• [Assignment]:
Look over the listing below and say how many of its lines include the string "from"; give no more than that number.

• [Raw data]:
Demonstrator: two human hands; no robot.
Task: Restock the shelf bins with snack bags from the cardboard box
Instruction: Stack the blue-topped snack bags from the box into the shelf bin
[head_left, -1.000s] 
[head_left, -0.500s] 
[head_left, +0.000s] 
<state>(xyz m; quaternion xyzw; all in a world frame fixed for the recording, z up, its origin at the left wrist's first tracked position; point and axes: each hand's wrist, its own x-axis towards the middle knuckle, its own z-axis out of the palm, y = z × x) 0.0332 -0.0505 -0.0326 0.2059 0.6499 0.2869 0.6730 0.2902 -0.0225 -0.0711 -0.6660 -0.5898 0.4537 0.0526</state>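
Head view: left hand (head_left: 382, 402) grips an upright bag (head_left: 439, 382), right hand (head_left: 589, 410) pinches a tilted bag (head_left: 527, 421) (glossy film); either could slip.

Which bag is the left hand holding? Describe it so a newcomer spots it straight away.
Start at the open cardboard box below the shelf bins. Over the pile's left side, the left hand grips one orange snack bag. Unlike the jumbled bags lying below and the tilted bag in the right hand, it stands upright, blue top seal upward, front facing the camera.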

• [Response to this task]:
2